TV Review: ‘Goosebumps’ (2023)

By: Amanda Guarragi

As someone born in the ‘90s, the Goosebumps series by R. L. Stine was everywhere. His books have always centred on children experiencing obscure fantastical events. Each book had a creature that would be directly linked to how the characters in his novels were feeling. Stine often wrote parallels between grief and loss when constructing his supernatural stories. The Goosebumps series was on every shelf in the early 2000s and has since been adapted. The first adaptation of the book series included R. L. Stine himself. From 1995-1998, the Goosebumps television series was the perfect anthology series to introduce children to the horror genre. For 12 episodes, Stine introduced the story based on the books he wrote, which allowed viewers to connect with him even more. In 2015, Jack Black and Dylan Minnette starred in the film adaptation that revived the love of the beloved books. 

It is 28 years later, and Goosebumps is back as a television series on Disney Plus. In 2015, Director Rob Letterman incorporated Stine’s life’s work and the creatures he created while sending the teens who believed in the supernatural to do some detective work in the 2015 film. Letterman carries this combination in this new series. This series does have a monster of the week structure for each episode. However, some objects are presented to these five high school students and are pieces in the over-arching story. Letterman and Nicholas Stoller co-created this series and balanced the horror comedy well. Even the Gen Z humour worked well and wasn’t written to cater to that specific generation. These five high school students, Isaiah (Zack Morris), Lucas (Will Price), Margot (Isa Briones), James (Miles McKenna), and Isabella (Ana Yi Puig), are all connected. They may be divided based on high school social status, but when they unleash these supernatural forces upon their town, they work together to save it. 

The series opens with Harold Biddle (Ben Cockell), a loner who keeps to himself. Letterman sets the scene with the fog setting around the house and an eerie score to accompany it. Biddle lives in a large home in the middle of the forest that looks old and run-down. Almost as if ghosts were creeping around the closets. After getting bullied at school, he finds solace in the basement with all his obscure belongings around him. Biddle had pet worms, was into photography, and kept a scrapbook, which doubled as a journal. It came down to one horrific night when the doorbell rang, and no one was there, but a spirit did enter the house and blew the power. The sound design is a standout because creeks, doorbell rings, and subtle noises around the house were all heightened. As he held a candle to go to the basement, he missed one of the steps on the stairs and accidentally burned himself to death in his favourite place. It then cuts to the present day, where the spirit of Biddle returns to wreak havoc on a group of teenagers. 
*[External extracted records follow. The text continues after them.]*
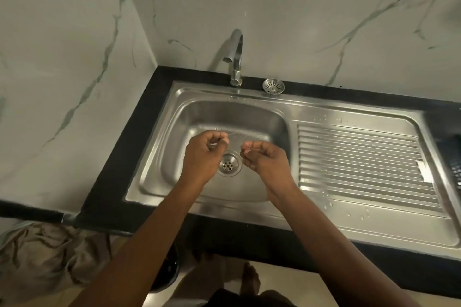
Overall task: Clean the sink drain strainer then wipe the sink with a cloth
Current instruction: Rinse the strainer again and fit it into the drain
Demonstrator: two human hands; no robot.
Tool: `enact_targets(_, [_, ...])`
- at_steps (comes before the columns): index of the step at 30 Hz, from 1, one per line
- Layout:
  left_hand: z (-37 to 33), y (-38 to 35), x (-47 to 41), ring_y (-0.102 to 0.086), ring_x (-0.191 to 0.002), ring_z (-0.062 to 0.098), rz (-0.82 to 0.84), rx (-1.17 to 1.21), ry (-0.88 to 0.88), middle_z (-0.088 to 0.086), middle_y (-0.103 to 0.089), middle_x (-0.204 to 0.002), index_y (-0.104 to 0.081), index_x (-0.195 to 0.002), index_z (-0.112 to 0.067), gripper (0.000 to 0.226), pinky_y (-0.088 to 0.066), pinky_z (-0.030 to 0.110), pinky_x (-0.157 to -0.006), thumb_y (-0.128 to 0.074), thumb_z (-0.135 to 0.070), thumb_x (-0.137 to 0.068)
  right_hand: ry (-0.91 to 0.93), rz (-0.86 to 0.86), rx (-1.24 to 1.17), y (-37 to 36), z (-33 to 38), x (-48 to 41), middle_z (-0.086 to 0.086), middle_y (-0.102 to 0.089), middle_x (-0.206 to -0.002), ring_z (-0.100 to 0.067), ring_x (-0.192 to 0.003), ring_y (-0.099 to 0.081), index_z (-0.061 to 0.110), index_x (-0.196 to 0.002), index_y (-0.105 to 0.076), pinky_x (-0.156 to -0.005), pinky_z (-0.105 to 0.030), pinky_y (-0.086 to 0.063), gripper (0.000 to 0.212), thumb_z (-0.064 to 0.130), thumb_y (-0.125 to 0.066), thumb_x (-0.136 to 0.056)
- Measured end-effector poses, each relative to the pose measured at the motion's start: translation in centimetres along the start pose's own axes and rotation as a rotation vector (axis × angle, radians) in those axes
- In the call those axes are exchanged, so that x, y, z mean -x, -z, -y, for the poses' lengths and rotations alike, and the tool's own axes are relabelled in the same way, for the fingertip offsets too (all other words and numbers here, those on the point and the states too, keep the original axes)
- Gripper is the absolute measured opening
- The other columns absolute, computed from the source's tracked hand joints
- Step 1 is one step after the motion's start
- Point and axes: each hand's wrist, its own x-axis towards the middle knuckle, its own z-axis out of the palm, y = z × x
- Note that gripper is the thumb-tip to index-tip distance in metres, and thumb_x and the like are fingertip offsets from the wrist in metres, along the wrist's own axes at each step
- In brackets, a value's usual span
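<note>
The round steel drain strainer (273, 86) rests on the sink's back rim, right of the tap (235, 57). The steel sink (249, 112) has its bowl on the left, with the open drain hole (229, 164) at the bottom. My left hand (204, 154) hovers above the bowl just left of the drain, fingers curled in against the thumb, holding nothing I can see. My right hand (264, 157) hangs just right of the drain, fingers loosely curled and also holding nothing. A crumpled brownish cloth (42, 257) lies low at the left, below the counter.
A ribbed draining board (361, 162) with water drops fills the sink's right half. The black counter (129, 137) frames the sink, with marble-look walls behind and to the left. A dark object (455, 157) sits at the right edge. A black bin (167, 269) stands on the floor by my feet.
</note>
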Motion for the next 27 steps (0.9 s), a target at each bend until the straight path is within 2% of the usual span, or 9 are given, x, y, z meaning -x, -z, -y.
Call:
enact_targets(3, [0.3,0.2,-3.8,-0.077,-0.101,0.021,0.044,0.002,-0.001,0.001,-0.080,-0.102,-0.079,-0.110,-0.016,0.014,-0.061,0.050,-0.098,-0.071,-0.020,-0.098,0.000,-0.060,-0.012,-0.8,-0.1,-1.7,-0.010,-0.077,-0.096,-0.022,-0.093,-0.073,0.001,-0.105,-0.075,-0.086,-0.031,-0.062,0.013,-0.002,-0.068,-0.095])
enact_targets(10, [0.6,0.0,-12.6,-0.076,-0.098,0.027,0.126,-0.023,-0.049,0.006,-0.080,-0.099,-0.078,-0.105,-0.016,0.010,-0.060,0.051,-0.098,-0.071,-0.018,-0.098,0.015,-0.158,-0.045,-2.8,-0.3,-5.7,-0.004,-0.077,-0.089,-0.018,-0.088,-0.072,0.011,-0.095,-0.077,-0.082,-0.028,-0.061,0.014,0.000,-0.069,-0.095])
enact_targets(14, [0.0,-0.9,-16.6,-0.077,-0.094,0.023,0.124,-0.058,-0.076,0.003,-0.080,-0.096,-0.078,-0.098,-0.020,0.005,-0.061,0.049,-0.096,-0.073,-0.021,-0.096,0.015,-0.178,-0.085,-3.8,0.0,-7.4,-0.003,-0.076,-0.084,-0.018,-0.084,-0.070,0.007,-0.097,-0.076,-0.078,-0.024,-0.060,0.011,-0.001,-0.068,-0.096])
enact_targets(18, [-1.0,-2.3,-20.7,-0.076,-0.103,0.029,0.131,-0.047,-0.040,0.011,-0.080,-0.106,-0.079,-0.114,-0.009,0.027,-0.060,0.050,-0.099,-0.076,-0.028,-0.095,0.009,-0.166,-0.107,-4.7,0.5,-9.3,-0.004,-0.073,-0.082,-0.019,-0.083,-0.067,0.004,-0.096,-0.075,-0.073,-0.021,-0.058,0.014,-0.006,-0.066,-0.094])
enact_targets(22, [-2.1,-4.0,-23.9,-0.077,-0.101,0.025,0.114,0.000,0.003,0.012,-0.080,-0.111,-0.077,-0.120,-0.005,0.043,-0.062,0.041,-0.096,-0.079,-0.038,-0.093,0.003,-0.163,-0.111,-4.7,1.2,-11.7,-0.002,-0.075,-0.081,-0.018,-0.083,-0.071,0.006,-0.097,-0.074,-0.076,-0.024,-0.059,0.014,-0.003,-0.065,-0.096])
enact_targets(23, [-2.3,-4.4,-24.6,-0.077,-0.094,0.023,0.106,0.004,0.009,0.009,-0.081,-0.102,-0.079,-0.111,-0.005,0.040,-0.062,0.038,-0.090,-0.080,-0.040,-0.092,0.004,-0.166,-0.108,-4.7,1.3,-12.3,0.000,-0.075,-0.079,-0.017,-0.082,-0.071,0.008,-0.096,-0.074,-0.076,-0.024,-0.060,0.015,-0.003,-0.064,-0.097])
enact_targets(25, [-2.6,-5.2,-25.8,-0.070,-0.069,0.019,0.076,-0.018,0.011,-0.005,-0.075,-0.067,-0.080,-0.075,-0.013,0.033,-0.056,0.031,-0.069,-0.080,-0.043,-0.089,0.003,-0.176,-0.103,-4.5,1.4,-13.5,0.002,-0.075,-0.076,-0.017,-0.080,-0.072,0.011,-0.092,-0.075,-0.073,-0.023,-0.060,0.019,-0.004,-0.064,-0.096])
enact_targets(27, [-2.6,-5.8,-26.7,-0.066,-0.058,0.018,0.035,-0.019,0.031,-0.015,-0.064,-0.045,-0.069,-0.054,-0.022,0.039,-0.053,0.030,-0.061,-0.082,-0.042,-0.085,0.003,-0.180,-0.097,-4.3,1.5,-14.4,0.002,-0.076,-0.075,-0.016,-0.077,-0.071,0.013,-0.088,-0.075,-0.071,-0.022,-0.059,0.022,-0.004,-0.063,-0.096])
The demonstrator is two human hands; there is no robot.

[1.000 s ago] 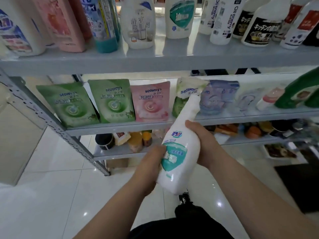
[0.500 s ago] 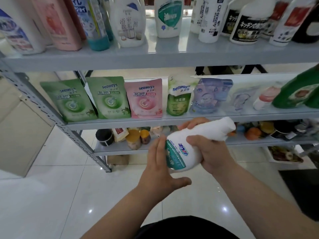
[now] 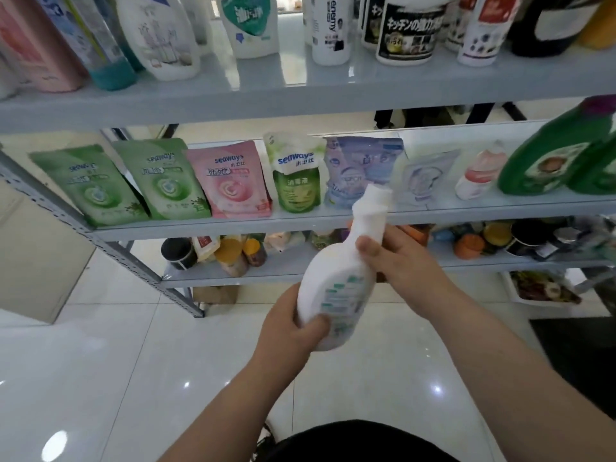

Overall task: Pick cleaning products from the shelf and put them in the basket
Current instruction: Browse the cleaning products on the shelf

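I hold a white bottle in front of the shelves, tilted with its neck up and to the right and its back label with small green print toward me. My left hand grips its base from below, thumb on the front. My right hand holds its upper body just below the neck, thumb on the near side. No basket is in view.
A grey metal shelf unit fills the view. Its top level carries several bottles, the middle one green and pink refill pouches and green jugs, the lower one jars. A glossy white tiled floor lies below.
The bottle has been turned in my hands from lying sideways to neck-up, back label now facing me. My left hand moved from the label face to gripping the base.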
Each episode of Goosebumps focuses on an object that Biddle had in his basement. It correlates to the title, and each object affects the life of the character who chose it. Teenagers are a complex group and struggle between not disappointing their parents and becoming an individual. The teens in this series all have secret desires and fears, which are reflected in each story based on the objects they find. Through the haunting character of Biddle, Letterman breaks down his characters and redesigns them. Some become more confident, others are humbled, and some process their pain differently. Letterman and Stoller use the sins of the past to haunt the future for these teenagers, and once the story unravels in episode four, it becomes a layered, well-crafted mystery. It is the perfect blend of the book series by R. L. Stine, the original anthology television series, and the new age of comedy horror. The beauty of the original book series is that it can be reworked for a new generation, but the foundation Stine built will be present in all other works.